= ENTRIES SHOWN =
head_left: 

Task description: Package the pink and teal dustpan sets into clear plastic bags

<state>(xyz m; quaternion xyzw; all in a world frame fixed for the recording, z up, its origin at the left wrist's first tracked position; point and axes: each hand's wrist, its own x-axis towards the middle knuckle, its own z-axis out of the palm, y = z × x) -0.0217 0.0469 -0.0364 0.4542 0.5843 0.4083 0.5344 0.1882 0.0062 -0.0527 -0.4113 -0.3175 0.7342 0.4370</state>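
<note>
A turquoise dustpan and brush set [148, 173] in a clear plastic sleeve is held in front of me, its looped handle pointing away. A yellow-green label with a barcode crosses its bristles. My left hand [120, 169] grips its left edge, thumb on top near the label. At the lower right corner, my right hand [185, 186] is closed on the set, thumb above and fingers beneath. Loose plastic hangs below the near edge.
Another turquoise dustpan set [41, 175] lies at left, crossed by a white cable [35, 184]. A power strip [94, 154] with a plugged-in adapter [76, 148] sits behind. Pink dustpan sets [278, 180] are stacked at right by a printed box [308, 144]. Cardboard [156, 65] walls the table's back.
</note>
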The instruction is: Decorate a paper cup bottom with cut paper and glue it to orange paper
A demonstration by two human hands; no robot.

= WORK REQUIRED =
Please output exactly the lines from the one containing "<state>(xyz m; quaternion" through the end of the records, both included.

= ANSWER =
<state>(xyz m; quaternion xyzw; all in a world frame fixed for the recording, z up, its origin at the left wrist's first tracked position; point and axes: each hand's wrist, its own x-axis towards the middle knuckle, its own z-axis out of the palm, y = z × x) -0.0217 0.0469 -0.0364 0.4542 0.5843 0.4083 0.5344 0.1882 0.0062 -0.0527 -0.4113 -0.3175 0.7342 0.4370</state>
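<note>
A turquoise dustpan and brush set [148, 173] in a clear plastic sleeve is held in front of me, its looped handle pointing away. A yellow-green label with a barcode crosses its bristles. My left hand [120, 169] grips its left edge, thumb on top near the label. At the lower right corner, my right hand [185, 186] is closed on the set, thumb above and fingers beneath. Loose plastic hangs below the near edge.
Another turquoise dustpan set [41, 175] lies at left, crossed by a white cable [35, 184]. A power strip [94, 154] with a plugged-in adapter [76, 148] sits behind. Pink dustpan sets [278, 180] are stacked at right by a printed box [308, 144]. Cardboard [156, 65] walls the table's back.
</note>
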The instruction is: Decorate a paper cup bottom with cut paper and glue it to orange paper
A demonstration by two human hands; no robot.

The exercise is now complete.